How to exactly compute observable of 1 qubit in Braket TN1 and don't measure the rest?

2

I am aware that exact simulation (on the local simulator) to get the state vector can be done by setting shots=0. However, TN1 only allows shots range of [1, 1000]. I tried to reduce the computation cost of my QFT circuit by doing

qft = make_qft_circuit(10)
qft.expectation(observable=Observable.Z(), target=0)
result = device.run(qc, shots=100).result()

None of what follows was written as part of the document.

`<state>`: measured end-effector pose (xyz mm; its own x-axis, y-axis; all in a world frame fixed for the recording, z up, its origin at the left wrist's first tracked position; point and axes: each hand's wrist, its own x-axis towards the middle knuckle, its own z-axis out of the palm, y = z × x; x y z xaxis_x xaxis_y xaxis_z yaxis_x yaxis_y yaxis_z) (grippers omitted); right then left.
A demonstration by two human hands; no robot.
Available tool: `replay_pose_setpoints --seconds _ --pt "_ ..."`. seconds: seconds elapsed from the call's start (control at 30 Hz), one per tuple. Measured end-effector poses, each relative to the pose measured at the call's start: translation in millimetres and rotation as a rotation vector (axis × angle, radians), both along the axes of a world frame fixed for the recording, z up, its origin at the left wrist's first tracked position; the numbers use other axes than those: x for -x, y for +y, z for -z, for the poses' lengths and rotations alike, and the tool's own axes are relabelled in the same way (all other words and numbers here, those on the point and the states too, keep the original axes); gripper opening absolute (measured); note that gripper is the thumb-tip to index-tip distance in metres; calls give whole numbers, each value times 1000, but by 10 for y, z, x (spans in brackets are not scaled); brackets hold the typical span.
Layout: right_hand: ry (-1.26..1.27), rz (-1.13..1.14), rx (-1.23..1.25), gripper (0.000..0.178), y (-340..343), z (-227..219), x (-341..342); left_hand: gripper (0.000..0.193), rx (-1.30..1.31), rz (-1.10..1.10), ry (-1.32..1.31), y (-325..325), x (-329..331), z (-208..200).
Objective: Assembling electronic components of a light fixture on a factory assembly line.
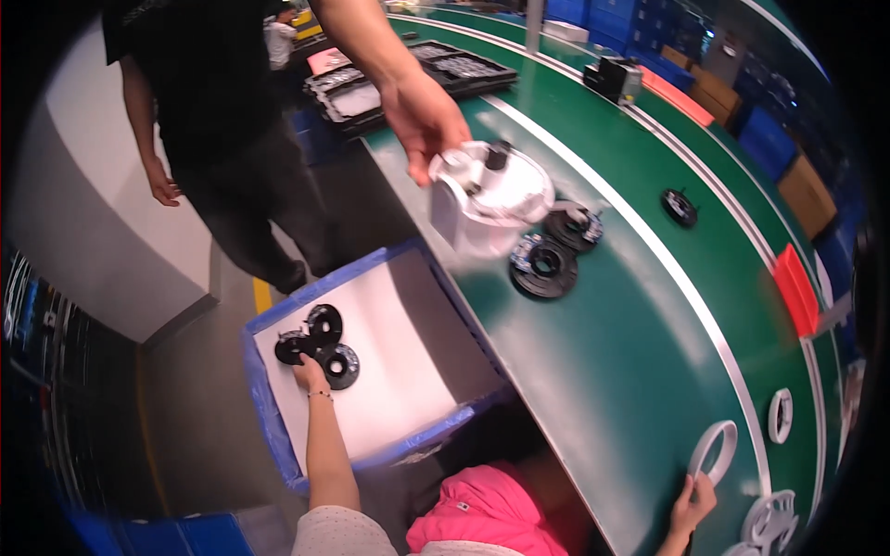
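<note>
My left hand [313,374] reaches down into the box [408,324], its fingers closed on the edge of a black round plastic part [291,347]. Two more black discs [336,367] lie against it on the box's white lining. At the lower right, my right hand [693,505] grips a white ring [714,452] at its lower edge, over the green bench. A co-worker's hand [422,111] comes in from the top with a white plastic housing [491,199] with a black knob-like piece, blurred by motion.
Two black discs [544,267] rest on the green conveyor bench [603,371], another [680,208] farther right. White rings [781,415] and a spoked grey-white part [771,521] lie at right. A red bin [797,292] and black trays [417,82] stand farther off. The co-worker [213,120] stands beyond the box.
</note>
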<state>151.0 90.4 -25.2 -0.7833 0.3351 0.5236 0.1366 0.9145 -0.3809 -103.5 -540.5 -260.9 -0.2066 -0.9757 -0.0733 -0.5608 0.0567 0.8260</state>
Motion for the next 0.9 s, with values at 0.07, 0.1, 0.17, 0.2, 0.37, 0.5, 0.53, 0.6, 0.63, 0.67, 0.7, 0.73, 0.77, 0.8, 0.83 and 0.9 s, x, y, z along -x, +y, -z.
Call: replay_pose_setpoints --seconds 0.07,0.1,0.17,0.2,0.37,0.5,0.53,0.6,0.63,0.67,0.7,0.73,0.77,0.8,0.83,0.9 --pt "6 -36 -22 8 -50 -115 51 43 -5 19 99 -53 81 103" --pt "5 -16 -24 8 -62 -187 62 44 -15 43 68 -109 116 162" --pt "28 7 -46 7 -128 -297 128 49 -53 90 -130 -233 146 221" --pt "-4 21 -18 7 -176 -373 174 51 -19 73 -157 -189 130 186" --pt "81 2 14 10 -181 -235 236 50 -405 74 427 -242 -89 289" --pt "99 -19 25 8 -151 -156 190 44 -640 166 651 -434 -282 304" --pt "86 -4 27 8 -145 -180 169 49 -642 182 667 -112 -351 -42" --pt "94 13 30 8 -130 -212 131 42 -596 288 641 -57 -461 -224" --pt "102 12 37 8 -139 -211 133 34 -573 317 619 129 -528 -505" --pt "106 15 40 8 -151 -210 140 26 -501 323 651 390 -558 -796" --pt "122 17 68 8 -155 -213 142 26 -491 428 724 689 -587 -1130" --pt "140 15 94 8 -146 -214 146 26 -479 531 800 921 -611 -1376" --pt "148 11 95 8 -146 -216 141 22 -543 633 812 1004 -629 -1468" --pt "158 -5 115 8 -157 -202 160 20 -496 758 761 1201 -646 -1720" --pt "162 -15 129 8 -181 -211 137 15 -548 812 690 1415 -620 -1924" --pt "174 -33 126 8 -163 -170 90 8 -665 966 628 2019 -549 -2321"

However, upon checking the result, I found that all the 10 qubits are being measured, with the counts stats, whereas I only need the expectation of the Pauli Z on the 0th qubit. Is there a way to prevent the wasteful computation of the remainder 9 qubits (since this is tensor network simulation after all)? Even better if it is possible to do an exact simulation along the line of shots=0 for the statevector.

rht
asked a year ago310 views
1 Answer
2
Accepted Answer

For the first question, despite all the qubits are measured, we can extract the expectation value for a subset of qubits via result.values. Suppose we want to measure the expectation of the Pauli Z on the 0th qubit, then we can do the following [In the given example, qc is not defined, and I changed that]

qc = make_qft_circuit(10)
qc.expectation(observable=Observable.Z(), target=0)
result = device.run(qc, shots=100).result()
Z_0 = result.values[0] # This is the expectation value desired.

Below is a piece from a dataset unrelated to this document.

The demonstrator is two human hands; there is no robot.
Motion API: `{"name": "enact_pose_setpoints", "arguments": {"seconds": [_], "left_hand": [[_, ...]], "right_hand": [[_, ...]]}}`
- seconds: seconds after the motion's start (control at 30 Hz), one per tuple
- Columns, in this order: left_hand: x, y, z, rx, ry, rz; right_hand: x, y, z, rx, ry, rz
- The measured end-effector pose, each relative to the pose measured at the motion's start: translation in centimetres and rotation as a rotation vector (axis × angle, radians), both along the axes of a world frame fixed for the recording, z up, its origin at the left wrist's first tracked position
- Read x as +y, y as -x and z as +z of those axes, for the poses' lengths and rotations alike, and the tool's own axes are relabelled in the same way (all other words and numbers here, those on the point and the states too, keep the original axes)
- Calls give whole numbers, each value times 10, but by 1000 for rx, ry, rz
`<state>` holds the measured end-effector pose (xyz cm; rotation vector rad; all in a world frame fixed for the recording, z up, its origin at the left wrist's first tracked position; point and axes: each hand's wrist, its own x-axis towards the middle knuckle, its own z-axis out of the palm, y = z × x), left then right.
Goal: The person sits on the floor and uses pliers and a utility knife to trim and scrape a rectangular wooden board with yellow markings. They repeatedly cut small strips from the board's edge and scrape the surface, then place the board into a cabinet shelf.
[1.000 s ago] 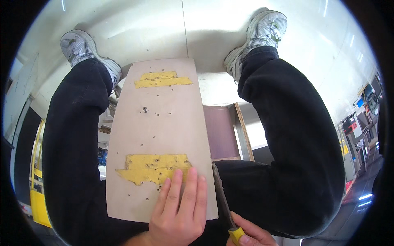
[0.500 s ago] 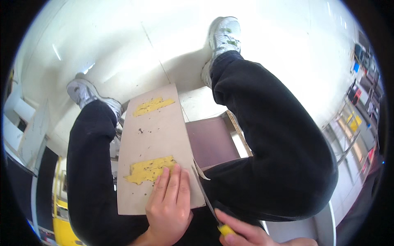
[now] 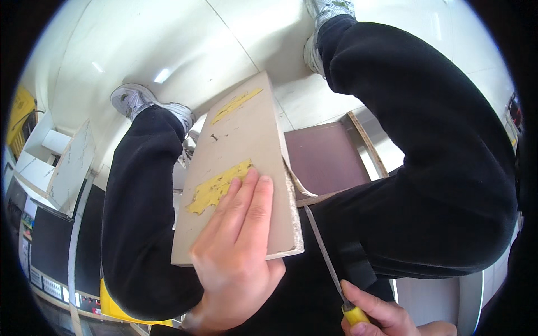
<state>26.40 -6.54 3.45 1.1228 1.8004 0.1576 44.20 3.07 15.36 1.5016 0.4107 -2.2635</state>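
I see my left hand (image 3: 238, 263) lying flat and open on the near end of a pale beige board (image 3: 241, 168), fingers stretched together and pressing down, the fingertips touching a ragged yellow patch (image 3: 218, 187) on its face; the board rests across my lap between two black-trousered legs (image 3: 426, 168), its far end tilted up and away, where a second yellow patch (image 3: 235, 105) shows; a few small dark specks sit on the face between the patches; my right hand (image 3: 386, 316) sits at the lower edge, closed around the yellow handle (image 3: 356, 315) of a thin metal blade (image 3: 322, 246); the blade runs up and leftward, its tip at the board's right edge, where a thin strip of edging (image 3: 294, 179) curls away from the side; just beyond the board lies a dark reddish-brown panel (image 3: 328, 159) with a light wooden rim, on the white floor (image 3: 185, 50); two grey-white shoes (image 3: 134, 101) are planted on that floor; a white panel (image 3: 70, 168) leans far left.
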Motion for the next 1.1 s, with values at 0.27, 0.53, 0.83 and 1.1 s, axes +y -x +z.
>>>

For the second question, no, TN1 does not support shots=0 result type.

AWS
Mao Lin
answered a year ago
  • Thank you for the answer. Yes, I am aware that I can extract the expectation value, but I want to prevent the wasteful measurement of all of the qubits.

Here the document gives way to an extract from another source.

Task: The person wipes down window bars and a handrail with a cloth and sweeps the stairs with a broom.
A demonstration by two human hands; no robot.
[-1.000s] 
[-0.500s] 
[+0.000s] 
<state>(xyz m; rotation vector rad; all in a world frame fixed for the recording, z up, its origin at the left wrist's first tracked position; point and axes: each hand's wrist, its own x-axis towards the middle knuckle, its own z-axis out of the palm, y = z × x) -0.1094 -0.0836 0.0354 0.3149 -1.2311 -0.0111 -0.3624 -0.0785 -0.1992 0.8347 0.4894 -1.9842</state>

    For the second question, no, TN1 does not support shots=0 result type.

    Does that mean it is impossible to get exact computation from TN1?

  • No, we currently don't have a way to measure only a subset of qubits, or do shots=0. Because we have to sample the result at the end of the computation for TN1, yes, there will always be shot noise in the sampled result.

  • OK, thank you for the clarification!

  • @rht, we would love to hear more about your use case and understand better how measuring subsets of qubits or shots=0 would help you. Would you be open to share some details here or, if you prefer, via email at braket-feedback@amazon.com?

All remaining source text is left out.